Mary Sibande's very arresting post-colonial critique titled Blue Purple Red is now showing at the Frist until January 2.
In hyperrealistic sculptures and photographs, Johannesburg-based Sibande deconstructs the roles of women in South Africa through the lenses of race, gender, and class.
Sibande’s central character, Sophie, is based on a version of herself. In early work, this avatar wears the blue and white of a South African maid’s uniform. Domestic service has historically been the only type of employment available to many Black South African women.
In her artwork, the palette then moves to purple, signifying the political awakening that came with the end of apartheid.
Red symbolizes the anger felt by many South Africans at the ongoing conditions of poverty and inequity in their country.

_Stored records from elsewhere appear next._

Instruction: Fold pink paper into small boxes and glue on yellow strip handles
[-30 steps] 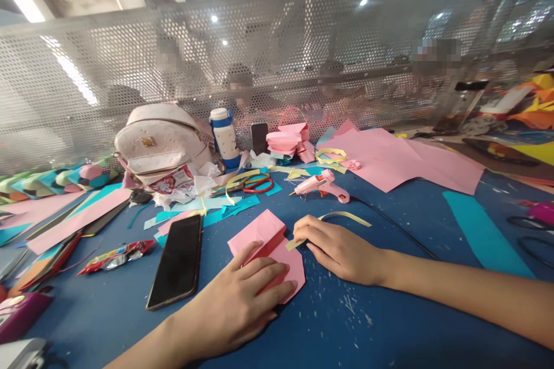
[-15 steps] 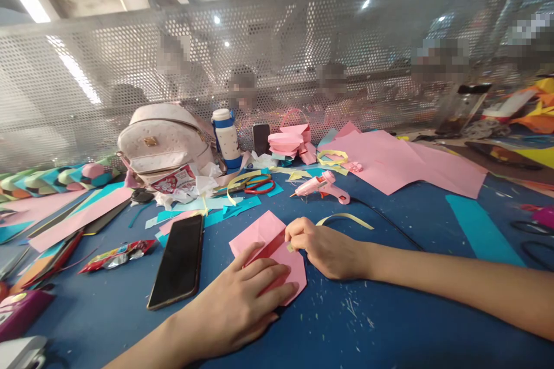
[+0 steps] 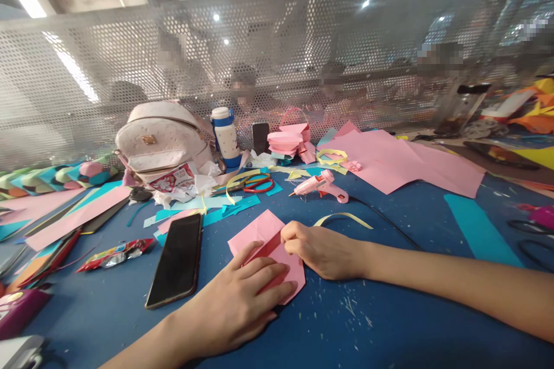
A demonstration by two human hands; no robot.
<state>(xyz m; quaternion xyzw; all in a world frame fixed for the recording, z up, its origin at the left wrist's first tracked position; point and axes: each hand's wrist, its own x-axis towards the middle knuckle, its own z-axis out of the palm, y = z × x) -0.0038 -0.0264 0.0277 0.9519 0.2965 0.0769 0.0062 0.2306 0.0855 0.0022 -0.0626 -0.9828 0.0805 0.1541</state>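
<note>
A folded piece of pink paper lies on the blue tabletop in front of me, with a slit-like opening between its folds. My left hand rests on its lower left part, fingers spread and pressing it down. Over the paper's right edge, my right hand is closed in a pinch; its fingertips hide whatever is between them. Just behind that hand lies a curved pale yellow paper strip. A pink glue gun sits farther back, its black cord trailing to the right.
Left of the paper is a black phone. Scissors with red handles lie among scraps. Behind stand a pale backpack, a bottle and a perforated metal screen. Large pink sheets cover the back right.
My right hand has shifted slightly left over the paper. A small pale yellow piece seen at its fingertips is now hidden. My left hand stays in place.
</note>
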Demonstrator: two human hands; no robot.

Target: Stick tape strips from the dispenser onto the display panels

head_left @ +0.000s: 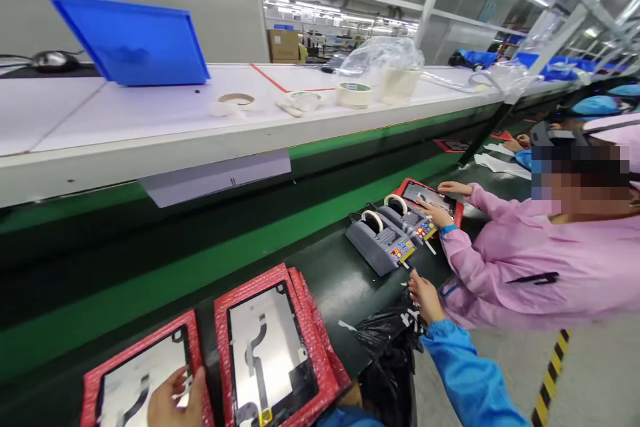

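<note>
My left hand is over the right edge of a display panel lying on red bubble wrap at the lower left. Its thumb and fingers are bent, with a gap between them. A second display panel, with a dark flex cable, rests on stacked red bubble-wrap sleeves. My right hand, in a blue sleeve, has its fingertips drawn together just in front of a grey tape dispenser. Whatever is between those fingertips is too small to make out. A short white tape end sticks out of the dispenser.
A black plastic bag with tape scraps hangs at the bench edge. Beside the first dispenser stands another tape dispenser. At right, a co-worker in pink handles a panel on red wrap. The shelf above carries a blue bin and tape rolls.
</note>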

Sibande’s work has been exhibited in the South African pavilion of the Venice Biennale (2010); the Iziko South African National Gallery in Cape Town (2010); the Museum of Contemporary Art, Rio de Janeiro (2011); the Lyon Biennale (2013); The British Museum (2016); and The MET Breuer, Metropolitan Museum of Art (2018).
She has received the Smithsonian National Museum of Art Award (2017) and other honors, including an Ampersand Foundation Fellowship and a Kidder Residency in the Arts at the University of Michigan.